Aquella experiencia despertó en él una pasión absorbente. Dedicaba todas sus horas libres al microscopio y apenas descansaba. Cuando, en el laboratorio de un colega, vio por primera vez una imagen de neuronas, quedó fascinado. Según él, aquel paisaje era como “un dibujo en tinta china sobre un papel japonés transparente”. A partir de aquel momento, se dedicó exclusivamente a estudiar el tejido nervioso.
El salto de la rana
Para entonces ya se había aceptado que las neuronas se comunicaban mediante señales eléctricas. El italiano Luigi Galvani lo había descubierto experimentando con ancas de rana. Pero ¿cómo sucedía exactamente? Para Cajal, la teoría de Golgi no era del todo satisfactoria. En las imágenes que él veía había huecos que no conseguía colorear. Aquellos huecos, pensó, tenían que ser reales.
Y los impulsos nerviosos, por lo tanto, se transmitían a través de aquellos huecos. Al fin y al cabo, también la corriente eléctrica ‘saltaba’ a veces entre dos materiales conductores. Además, había observado que, en la retina, las dendritas estaban orientadas hacia el exterior, mientras que los axones se prolongaban hacia el interior. Sólo había una explicación: las dendritas percibían el estímulo de la luz, y los axones respondían enviando señales al cerebro.
Era una teoría revolucionaria. Las neuronas no estaban realmente conectadas entre sí, y la hipótesis de Golgi quedaba en entredicho.
Un premio controvertido
A partir de aquel momento, y a pesar de los intentos de Cajal, Golgi evitó todas las ocasiones de encontrarse con él. Se desencadenó una polémica entre los dos científicos. El español, según Golgi, estaba más interesado “en ideas doctrinales que en hechos reales”. Cajal, por su parte, tildaba a los partidarios de Golgi de “fanáticos”.
Pero, aun así, seguía intentando entrevistarse con su oponente. En 1903, Cajal pasó unas vacaciones en Italia y se detuvo en Pavía, donde residía Golgi, que ‘casualmente’ se encontraba también de vacaciones. Cuando, finalmente, en 1906 el comité del premio Nobel decidió –no sin discrepancias– adjudicar el premio de aquel año a él y a Golgi, Cajal trató de tener un encuentro con el italiano. Golgi no quiso saber nada y se atrincheró en su hotel.
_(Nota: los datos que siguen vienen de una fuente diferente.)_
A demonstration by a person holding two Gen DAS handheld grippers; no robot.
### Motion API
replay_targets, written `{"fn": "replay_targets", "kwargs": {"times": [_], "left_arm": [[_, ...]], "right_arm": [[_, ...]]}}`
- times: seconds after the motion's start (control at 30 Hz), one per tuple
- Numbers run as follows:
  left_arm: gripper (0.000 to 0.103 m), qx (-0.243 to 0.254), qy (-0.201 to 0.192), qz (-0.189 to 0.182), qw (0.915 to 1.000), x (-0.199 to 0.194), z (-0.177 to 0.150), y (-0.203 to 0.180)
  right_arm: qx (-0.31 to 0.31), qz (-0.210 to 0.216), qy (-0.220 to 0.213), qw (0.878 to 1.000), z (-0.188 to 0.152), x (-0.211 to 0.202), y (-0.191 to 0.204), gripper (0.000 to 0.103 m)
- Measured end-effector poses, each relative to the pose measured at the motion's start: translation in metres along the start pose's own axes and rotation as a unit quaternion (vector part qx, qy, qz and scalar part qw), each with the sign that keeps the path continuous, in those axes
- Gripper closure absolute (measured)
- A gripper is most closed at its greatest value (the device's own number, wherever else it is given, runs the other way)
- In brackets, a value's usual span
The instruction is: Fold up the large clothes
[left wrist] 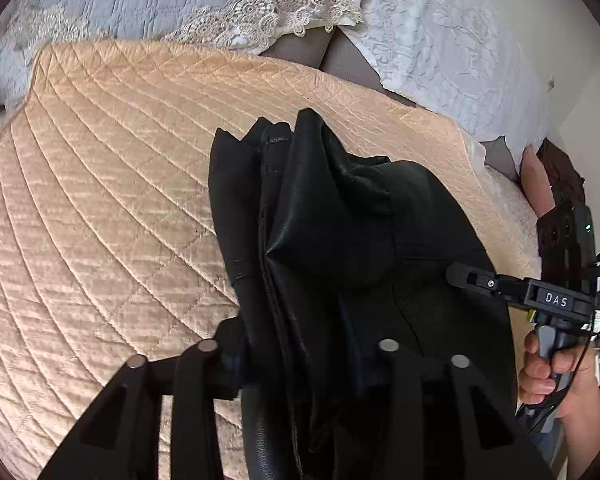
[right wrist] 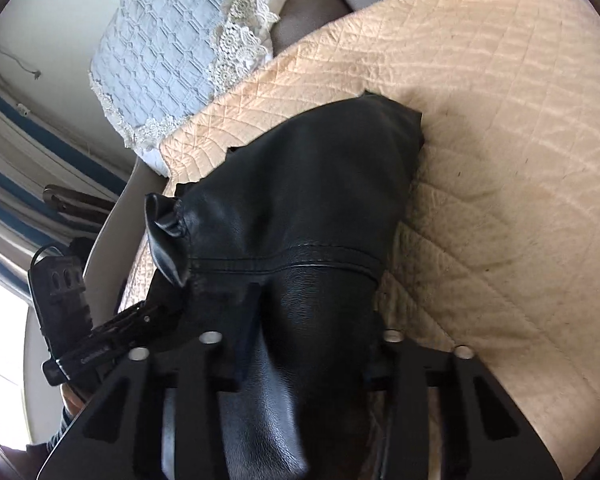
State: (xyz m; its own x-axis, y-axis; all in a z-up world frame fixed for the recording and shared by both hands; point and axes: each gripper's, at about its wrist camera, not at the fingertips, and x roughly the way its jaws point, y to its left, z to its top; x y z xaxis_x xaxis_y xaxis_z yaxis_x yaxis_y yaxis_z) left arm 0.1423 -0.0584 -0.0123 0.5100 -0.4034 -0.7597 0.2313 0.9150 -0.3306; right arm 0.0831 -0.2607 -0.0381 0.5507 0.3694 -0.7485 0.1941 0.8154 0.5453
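A black leather garment (left wrist: 340, 240) hangs bunched above the peach quilted bedspread (left wrist: 100, 200). My left gripper (left wrist: 300, 360) is shut on its near edge, and the leather drapes over and hides the fingertips. My right gripper (left wrist: 460, 276) reaches in from the right and pinches the garment's right side. In the right wrist view the garment (right wrist: 300, 200) fills the middle, draped over my right gripper (right wrist: 300, 352), which is shut on it. The left gripper (right wrist: 148, 316) shows at the left, holding a gathered corner.
A blue quilted pillow with a lace border (left wrist: 160, 0) and a white lace pillow (left wrist: 440, 40) lie at the head of the bed. The bedspread (right wrist: 500, 160) spreads wide to the right. A window and wall (right wrist: 20, 160) lie at left.
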Motion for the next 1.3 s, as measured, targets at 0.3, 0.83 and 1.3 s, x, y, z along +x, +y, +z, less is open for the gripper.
{"fn": "replay_targets", "kwargs": {"times": [0.3, 0.83, 1.3], "left_arm": [[0.081, 0.018, -0.016, -0.004, 0.9997, -0.031, -0.004, -0.010], [0.083, 0.005, -0.058, -0.023, 0.9981, -0.066, 0.019, 0.018], [0.083, -0.013, -0.087, -0.016, 0.9960, -0.027, 0.127, 0.096]], "right_arm": [[-0.035, -0.011, -0.015, 0.999, -0.006, -0.026, 0.034, 0.079], [-0.066, 0.019, -0.032, 0.997, 0.022, -0.015, 0.080, 0.080], [-0.078, 0.032, -0.045, 0.995, 0.132, 0.068, 0.102, 0.080]]}}
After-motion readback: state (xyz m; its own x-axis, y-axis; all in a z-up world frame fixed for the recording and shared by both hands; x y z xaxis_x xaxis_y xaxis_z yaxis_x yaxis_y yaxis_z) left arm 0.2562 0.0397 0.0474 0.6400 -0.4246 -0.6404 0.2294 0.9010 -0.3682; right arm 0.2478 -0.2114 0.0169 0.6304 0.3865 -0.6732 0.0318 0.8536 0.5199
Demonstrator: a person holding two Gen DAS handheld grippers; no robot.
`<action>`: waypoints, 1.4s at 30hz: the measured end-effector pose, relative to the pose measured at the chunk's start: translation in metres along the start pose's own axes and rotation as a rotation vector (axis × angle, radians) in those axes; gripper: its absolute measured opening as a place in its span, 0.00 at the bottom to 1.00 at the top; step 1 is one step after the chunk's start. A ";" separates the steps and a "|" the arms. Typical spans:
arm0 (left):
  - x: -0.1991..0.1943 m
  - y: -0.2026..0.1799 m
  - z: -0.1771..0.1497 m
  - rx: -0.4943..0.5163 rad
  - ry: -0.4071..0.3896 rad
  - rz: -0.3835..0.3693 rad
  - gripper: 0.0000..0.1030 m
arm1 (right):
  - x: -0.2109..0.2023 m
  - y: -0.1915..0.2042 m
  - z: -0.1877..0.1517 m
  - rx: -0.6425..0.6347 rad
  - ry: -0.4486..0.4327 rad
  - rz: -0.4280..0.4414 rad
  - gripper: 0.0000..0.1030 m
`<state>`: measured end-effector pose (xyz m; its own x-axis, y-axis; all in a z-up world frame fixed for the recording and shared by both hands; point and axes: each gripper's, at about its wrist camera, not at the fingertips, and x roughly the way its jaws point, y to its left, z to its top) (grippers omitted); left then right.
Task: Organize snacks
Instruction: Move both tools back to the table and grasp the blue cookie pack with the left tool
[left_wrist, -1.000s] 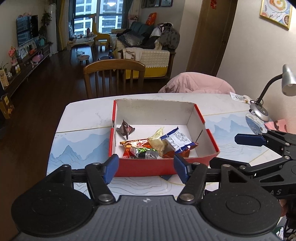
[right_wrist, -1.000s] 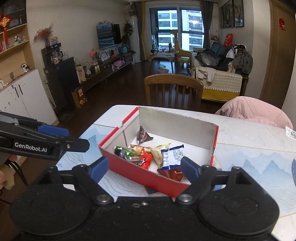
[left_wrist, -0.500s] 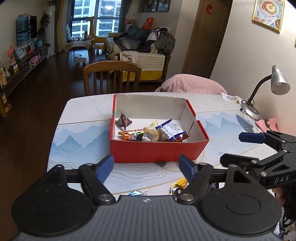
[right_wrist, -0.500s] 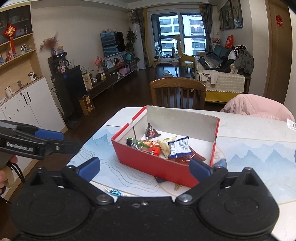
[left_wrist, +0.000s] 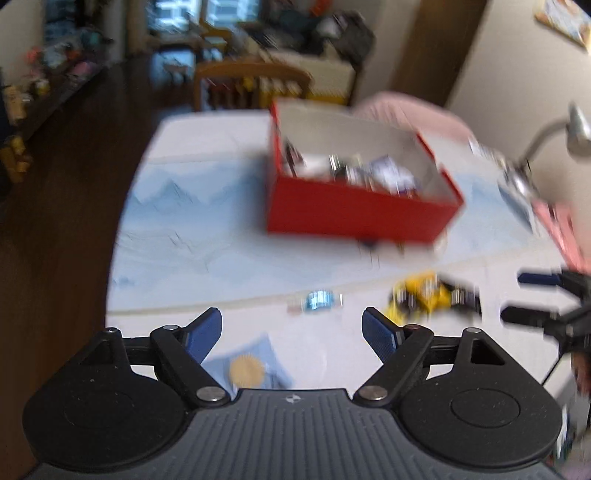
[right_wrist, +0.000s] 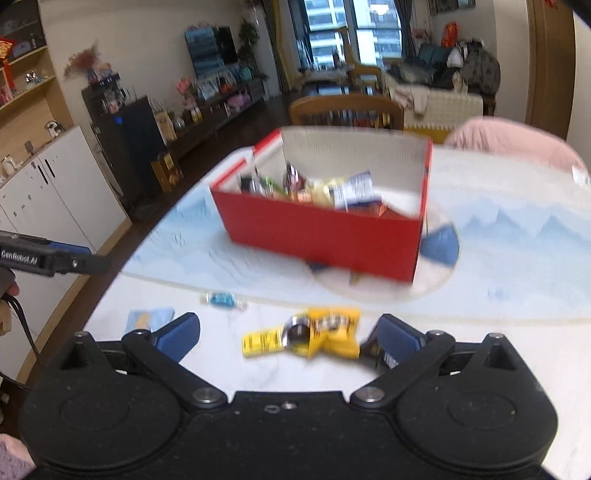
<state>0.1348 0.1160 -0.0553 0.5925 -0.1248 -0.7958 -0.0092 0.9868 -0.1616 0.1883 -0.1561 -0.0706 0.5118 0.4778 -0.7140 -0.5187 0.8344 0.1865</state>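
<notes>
Between picks: both tongs empty w/ jaws apart, left tongs (left_wrist: 291, 328), right tongs (right_wrist: 288, 332). I've pulled back from the red box (right_wrist: 321, 236) vs 0.5 s ago. Next: right tongs drop onto yellow packet (right_wrist: 325, 330) on tabletop (right_wrist: 480, 332), close, carry to box.

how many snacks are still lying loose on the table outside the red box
3, as far as the blur allows: a yellow packet between the right gripper's jaws, a small blue candy further left, and a light blue packet nearest the table edge. Something may lie under the red box.
</notes>
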 end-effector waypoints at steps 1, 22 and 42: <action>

La ceremonia de entrega de los premios fue también polémica. En su discurso de agradecimiento, Golgi se burló sin mucho disimulo de las teorías de Cajal. En su asiento, entre tanto, a Cajal le hervía la sangre. Cuando le llegó el turno, subió al estrado y se mofó a su vez de Golgi, ironizando sobre la aparente tendencia de la naturaleza a complicar innecesariamente las cosas.
Pese a todo, Golgi siguió en sus trece. Su vanidad nunca le permitió reconocer la derrota. Mientras tanto, Cajal se hacía mundialmente famoso. En todas partes era admirado. Lo agasajaban con bandas de música y hasta erigían estatuas en su honor. En 1956, utilizando un microscopio electrónico, el investigador Sanford Palay obtuvo por primera vez la imagen de una sinapsis neuronal. Las neuronas, tal y como Cajal había sospechado, no se tocaban unas con otras. Definitivamente, Golgi estaba equivocado.